Discussion:
[omniORB] Client hangs while trying to narrow reference specified by corbaloc
Patrick Hartling
2006-07-26 04:21:20 UTC
Permalink
I have run into a problem when using omniINSPOA and corbaloc with
omniORB 4.0.7, and I have not been able to find any answers in the
documentation or list archives. On the server side, I provide access
to a bootstrap object through omniINSPOA, and that object returns a
reference to another object activated in a second POA (a child of
RootPOA). In case it matters, the second POA has the following
policies set: UNIQUE_ID, RETAIN, and MAIN_THREAD_MODEL, and it has
BIDIRECTIONAL_POLICY_TYPE set to BiDirPolicy::BOTH.

Everything works very well if I have the client and server running on
the same machine. If I run on two separate machines, however, the
client hangs while trying to narrow the reference to the bootstrap
object that it gets back from CORBA::ORB::string_to_object(). It
reports the following error:

omniORB: Client attempt to connect to giop:tcp:192.168.1.199:42000
omniORB: AsyncInvoker: thread id = 1 has started. Total threads = 2
omniORB: giopRendezvouser task execute for giop:tcp:192.168.1.183:37128
omniORB: AsyncInvoker: thread id = 2 has started. Total threads = 2
omniORB: Scavenger task execute.
omniORB: Client opened connection to giop:tcp:192.168.1.199:42000
omniORB: sendChunk: to giop:tcp:192.168.1.199:42000 98 bytes
omniORB: inputMessage: from giop:tcp:192.168.1.199:42000 12 bytes
omniORB: throw giopStream::CommFailure from
giopImpl10.cc:298(1,NO,COMM_FAILURE_WaitingForReply)

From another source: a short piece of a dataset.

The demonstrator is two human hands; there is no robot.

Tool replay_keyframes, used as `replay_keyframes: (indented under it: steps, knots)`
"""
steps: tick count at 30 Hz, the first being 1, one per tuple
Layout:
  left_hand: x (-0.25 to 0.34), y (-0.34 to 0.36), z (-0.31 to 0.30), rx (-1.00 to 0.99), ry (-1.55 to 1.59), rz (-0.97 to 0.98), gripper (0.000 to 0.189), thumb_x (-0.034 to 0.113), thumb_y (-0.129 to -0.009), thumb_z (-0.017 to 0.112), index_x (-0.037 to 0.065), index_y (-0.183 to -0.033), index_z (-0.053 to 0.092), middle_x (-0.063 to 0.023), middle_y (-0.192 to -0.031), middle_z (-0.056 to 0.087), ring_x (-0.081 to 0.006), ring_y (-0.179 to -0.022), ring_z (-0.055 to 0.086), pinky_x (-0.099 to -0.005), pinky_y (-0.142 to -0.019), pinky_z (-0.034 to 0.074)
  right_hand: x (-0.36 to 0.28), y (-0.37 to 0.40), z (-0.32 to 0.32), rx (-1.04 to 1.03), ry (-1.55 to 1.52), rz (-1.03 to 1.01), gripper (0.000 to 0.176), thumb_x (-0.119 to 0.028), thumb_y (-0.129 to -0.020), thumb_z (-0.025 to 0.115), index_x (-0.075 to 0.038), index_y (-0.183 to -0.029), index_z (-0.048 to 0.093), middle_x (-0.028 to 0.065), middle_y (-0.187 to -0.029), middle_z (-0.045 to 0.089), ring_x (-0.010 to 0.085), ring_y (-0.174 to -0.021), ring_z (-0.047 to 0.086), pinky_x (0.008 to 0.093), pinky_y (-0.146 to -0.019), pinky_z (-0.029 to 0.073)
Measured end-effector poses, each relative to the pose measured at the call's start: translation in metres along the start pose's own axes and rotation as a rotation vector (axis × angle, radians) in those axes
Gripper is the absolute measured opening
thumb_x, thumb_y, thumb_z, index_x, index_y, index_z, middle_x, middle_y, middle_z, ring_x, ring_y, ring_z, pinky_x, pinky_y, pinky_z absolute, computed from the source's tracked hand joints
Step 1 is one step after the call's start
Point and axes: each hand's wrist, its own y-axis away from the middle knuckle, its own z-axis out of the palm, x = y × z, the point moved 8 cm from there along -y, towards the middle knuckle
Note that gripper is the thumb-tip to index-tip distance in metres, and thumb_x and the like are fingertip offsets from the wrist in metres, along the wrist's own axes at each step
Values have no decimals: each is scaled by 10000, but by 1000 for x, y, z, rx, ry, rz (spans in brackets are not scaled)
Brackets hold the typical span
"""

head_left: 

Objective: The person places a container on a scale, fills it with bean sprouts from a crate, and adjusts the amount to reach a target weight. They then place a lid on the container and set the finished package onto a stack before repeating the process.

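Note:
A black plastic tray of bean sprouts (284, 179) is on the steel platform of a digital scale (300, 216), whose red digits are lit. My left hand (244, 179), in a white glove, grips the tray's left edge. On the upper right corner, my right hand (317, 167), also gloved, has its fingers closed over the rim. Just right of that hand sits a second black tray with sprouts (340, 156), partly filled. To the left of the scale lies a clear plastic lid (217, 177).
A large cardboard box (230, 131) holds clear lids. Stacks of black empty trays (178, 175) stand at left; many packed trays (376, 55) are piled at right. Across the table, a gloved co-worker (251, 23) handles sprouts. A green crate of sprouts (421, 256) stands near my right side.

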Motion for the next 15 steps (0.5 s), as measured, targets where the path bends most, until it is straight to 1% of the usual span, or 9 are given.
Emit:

The server reports a communication failure while trying to un-marshal arguments:

omniORB: Server accepted connection from giop:tcp:192.168.1.183:37129
omniORB: AsyncInvoker: thread id = 5 has started. Total threads = 3
omniORB: Scavenger task execute.
omniORB: AsyncInvoker: thread id = 6 has started. Total threads = 3
omniORB: giopWorker task execute.
omniORB: Accepted connection from giop:tcp:192.168.1.183:37129 because
of this rule: "* bidir,tcp"
omniORB: inputMessage: from giop:tcp:192.168.1.183:37129 98 bytes
omniORB: sendCloseConnection: to giop:tcp:192.168.1.183:37129 12 bytes
omniORB: throw giopStream::CommFailure from
giopStream.cc:880(0,NO,COMM_FAILURE_UnMarshalArguments)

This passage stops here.